## What the exercise asks:
After finding the line containing "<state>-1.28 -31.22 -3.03" below, please output that line and each following one through the line containing "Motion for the", exactly as written.

(Beginning of Source data)

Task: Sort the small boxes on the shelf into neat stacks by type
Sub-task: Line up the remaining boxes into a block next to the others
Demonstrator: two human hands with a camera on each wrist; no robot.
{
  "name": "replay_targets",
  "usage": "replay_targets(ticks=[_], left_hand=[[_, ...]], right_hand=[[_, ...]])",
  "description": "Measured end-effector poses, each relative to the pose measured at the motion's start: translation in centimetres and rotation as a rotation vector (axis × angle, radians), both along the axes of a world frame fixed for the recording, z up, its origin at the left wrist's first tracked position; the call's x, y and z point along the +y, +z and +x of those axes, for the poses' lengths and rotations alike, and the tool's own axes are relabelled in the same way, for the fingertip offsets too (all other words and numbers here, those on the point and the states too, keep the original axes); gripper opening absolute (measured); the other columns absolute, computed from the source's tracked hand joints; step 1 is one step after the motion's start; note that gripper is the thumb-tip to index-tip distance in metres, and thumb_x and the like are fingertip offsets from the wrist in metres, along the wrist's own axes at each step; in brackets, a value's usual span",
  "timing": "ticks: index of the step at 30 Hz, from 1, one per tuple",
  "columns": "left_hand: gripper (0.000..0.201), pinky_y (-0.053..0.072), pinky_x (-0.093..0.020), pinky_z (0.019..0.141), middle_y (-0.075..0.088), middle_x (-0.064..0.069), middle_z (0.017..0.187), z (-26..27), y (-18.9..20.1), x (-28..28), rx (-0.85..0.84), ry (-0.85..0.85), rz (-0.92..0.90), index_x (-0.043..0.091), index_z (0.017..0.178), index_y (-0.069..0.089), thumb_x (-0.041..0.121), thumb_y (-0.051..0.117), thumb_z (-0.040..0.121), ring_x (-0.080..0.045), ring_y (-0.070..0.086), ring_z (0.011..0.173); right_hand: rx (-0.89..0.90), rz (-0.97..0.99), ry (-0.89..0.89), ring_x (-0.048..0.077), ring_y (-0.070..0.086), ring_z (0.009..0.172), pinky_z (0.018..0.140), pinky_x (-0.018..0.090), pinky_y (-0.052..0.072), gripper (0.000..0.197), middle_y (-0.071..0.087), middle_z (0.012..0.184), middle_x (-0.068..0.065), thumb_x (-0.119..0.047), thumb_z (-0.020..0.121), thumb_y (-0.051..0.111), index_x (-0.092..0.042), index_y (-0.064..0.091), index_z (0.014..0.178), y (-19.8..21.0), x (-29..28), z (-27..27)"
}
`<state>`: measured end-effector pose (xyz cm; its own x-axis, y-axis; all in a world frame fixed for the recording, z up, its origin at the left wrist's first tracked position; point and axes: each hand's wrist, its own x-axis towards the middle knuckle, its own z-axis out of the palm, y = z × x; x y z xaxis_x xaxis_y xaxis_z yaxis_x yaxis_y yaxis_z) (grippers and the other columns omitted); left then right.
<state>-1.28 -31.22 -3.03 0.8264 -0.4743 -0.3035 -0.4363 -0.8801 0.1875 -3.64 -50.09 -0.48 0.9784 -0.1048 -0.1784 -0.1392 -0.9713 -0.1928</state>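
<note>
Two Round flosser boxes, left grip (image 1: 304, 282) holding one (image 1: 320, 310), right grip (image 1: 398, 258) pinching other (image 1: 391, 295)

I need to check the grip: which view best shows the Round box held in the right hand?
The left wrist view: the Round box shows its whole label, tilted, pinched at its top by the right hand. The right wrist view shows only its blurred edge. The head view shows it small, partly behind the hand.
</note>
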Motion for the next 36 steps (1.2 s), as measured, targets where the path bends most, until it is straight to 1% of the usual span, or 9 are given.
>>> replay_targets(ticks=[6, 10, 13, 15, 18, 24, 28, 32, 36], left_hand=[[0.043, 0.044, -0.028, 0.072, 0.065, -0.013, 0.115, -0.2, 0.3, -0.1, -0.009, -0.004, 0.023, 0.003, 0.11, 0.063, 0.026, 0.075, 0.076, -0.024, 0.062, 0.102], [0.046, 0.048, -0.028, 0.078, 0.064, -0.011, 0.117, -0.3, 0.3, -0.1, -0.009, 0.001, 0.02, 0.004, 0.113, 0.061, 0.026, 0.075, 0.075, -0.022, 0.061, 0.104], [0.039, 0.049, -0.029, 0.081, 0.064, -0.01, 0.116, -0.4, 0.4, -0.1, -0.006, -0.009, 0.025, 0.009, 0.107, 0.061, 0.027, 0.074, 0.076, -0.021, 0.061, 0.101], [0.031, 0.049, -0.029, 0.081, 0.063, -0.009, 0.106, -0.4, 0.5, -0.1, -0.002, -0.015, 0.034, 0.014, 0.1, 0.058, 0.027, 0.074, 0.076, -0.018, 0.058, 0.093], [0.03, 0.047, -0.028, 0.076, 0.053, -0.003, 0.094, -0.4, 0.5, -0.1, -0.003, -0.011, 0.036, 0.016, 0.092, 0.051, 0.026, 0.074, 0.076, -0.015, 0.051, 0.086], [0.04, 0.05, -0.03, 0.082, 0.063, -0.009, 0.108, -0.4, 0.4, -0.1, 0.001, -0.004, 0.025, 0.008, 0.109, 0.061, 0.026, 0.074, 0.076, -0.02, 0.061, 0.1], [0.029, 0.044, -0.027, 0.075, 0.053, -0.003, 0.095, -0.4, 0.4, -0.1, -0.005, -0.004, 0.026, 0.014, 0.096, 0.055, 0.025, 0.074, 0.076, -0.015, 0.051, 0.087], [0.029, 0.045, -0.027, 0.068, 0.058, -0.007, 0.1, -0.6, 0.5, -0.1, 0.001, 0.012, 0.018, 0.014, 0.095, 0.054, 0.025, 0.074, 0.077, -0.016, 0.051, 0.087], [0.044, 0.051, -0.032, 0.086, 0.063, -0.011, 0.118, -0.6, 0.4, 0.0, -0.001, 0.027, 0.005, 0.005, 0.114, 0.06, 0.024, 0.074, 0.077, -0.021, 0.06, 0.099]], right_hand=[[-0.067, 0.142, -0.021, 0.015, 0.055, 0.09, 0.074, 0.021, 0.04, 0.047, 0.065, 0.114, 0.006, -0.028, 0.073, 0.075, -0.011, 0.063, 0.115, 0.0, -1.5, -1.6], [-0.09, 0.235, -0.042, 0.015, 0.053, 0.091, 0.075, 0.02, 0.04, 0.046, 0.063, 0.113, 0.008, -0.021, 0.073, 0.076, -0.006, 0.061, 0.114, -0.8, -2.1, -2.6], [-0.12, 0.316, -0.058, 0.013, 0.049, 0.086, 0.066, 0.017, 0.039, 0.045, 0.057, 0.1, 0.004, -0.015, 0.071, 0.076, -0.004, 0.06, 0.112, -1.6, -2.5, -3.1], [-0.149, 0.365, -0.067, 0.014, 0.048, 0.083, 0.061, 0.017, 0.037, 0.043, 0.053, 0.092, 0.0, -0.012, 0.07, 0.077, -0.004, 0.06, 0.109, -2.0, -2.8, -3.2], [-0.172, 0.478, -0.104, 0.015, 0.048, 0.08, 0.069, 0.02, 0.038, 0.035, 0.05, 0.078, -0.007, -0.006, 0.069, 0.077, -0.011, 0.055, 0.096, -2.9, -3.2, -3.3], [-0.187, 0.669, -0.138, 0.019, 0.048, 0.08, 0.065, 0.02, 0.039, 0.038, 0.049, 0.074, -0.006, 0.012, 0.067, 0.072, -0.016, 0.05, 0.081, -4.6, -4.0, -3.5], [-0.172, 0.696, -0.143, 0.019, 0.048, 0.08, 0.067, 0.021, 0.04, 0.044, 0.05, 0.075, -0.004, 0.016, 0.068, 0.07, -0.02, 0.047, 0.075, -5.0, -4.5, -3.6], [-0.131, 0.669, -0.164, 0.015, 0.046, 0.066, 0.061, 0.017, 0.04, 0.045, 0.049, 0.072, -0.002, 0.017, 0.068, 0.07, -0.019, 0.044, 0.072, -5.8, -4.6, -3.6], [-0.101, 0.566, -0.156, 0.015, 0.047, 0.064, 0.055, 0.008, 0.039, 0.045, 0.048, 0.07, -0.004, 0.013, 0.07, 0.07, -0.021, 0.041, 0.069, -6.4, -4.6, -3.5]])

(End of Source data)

## Task output:
<state>-1.28 -31.22 -3.03 0.8264 -0.4743 -0.3035 -0.4363 -0.8801 0.1875 -3.64 -50.09 -0.48 0.9784 -0.1048 -0.1784 -0.1392 -0.9713 -0.1928</state>
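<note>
Two Round flosser boxes, left grip (image 1: 304, 282) holding one (image 1: 320, 310), right grip (image 1: 398, 258) pinching other (image 1: 391, 295)

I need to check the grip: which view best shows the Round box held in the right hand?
The left wrist view: the Round box shows its whole label, tilted, pinched at its top by the right hand. The right wrist view shows only its blurred edge. The head view shows it small, partly behind the hand.
</note>
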Motion for the next 36 steps (1.2 s), as measured, targets where the path bends most, until it is straight to 1% of the usual span, or 9 are given.

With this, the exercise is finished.